TASK STATEMENT:
Lines that include "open" make up the answer; copy all of them from the data below.
Start of DATASET CONTENT
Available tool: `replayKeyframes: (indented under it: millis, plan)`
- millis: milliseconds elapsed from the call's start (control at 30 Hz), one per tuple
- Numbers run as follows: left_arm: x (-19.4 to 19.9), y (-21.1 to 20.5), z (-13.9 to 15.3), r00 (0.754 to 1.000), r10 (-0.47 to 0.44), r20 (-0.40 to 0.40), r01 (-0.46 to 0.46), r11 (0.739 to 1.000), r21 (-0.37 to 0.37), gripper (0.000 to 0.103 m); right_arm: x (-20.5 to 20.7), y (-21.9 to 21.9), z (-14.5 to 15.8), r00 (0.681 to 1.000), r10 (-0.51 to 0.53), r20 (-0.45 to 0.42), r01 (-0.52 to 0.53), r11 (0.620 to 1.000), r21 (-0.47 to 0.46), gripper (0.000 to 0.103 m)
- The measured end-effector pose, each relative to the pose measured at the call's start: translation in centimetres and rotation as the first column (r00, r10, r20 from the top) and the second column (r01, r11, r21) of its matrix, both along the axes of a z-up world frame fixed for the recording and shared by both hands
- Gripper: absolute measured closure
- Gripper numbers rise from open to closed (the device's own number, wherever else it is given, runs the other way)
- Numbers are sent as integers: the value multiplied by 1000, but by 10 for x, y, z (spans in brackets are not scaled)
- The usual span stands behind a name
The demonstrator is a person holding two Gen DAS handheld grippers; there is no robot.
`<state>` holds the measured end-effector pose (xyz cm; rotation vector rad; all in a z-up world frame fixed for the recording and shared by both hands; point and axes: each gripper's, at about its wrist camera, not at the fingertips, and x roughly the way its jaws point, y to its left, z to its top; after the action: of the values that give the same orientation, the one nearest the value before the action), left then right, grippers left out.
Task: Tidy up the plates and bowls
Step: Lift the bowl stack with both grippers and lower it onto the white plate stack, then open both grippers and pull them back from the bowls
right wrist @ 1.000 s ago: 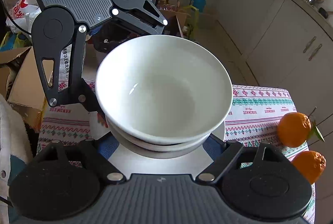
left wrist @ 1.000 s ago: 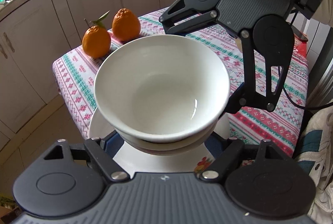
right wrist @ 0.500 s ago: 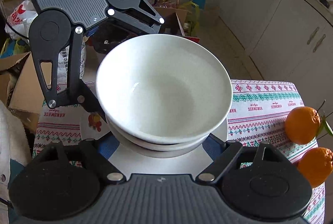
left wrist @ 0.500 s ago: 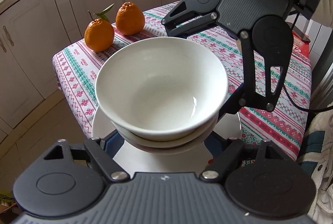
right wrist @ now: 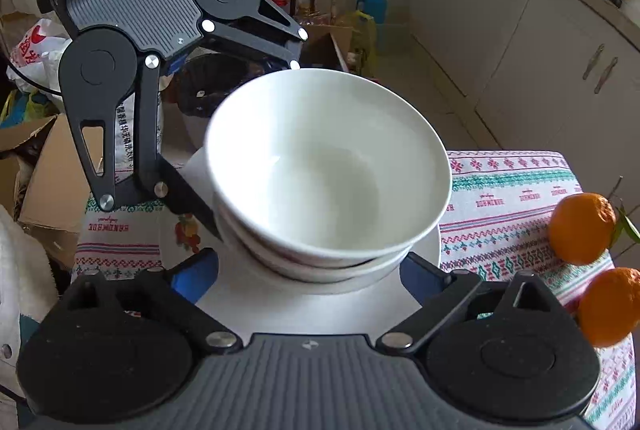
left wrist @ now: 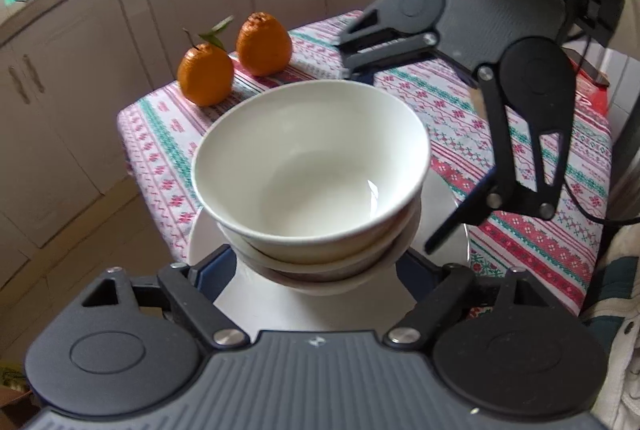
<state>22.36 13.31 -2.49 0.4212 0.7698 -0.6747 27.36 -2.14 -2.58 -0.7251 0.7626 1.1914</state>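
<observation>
**Left and right grippers flank the bowl stack; stack shifts against the table**

Left wrist view: left gripper [left wrist: 312, 266] has its blue fingers [left wrist: 210, 268] spread wide on either side of the foot of the nested white bowls [left wrist: 312, 166], above the white plate [left wrist: 304, 306] that carries them. Whether the fingers press on the bowls or bear on the plate, I cannot tell. The right gripper [left wrist: 390, 158] faces it from the far side, also spread wide, with one finger behind the bowls and one low beside their base. Compared with a second ago, the stack sits a little smaller and further off in frame. More of the patterned tablecloth [left wrist: 520, 166] shows, and the two oranges [left wrist: 206, 80] have slid rightward. The frame is slightly blurred.

Right wrist view: same arrangement seen from the opposite side. The plate lies over the near end of the tablecloth, with the oranges off to the right, well apart from it. The background has shifted while the bowls stay roughly centred.

Judgement: bowls and plate are already gathered into one stack. Both grippers seem to be travelling with it, so this is probably the repositioning step. Contact with the table is unclear.
</observation>
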Motion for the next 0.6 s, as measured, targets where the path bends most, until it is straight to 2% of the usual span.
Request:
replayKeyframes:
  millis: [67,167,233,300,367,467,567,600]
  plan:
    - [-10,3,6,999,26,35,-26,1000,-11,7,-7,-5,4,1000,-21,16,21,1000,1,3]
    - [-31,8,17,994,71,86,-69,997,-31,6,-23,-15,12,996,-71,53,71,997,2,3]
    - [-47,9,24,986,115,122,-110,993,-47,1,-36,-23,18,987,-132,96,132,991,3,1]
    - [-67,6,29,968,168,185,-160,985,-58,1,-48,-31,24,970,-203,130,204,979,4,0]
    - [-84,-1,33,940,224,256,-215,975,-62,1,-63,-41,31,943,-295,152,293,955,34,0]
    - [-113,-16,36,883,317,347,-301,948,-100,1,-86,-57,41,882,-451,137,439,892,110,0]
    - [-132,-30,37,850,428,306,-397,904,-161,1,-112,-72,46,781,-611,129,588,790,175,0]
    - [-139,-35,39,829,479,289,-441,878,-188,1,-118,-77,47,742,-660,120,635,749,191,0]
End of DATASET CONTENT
EXPECTED ANSWER:
- Gripper numbers rise from open to closed (the device's own number, wherever else it is given, runs the other way)
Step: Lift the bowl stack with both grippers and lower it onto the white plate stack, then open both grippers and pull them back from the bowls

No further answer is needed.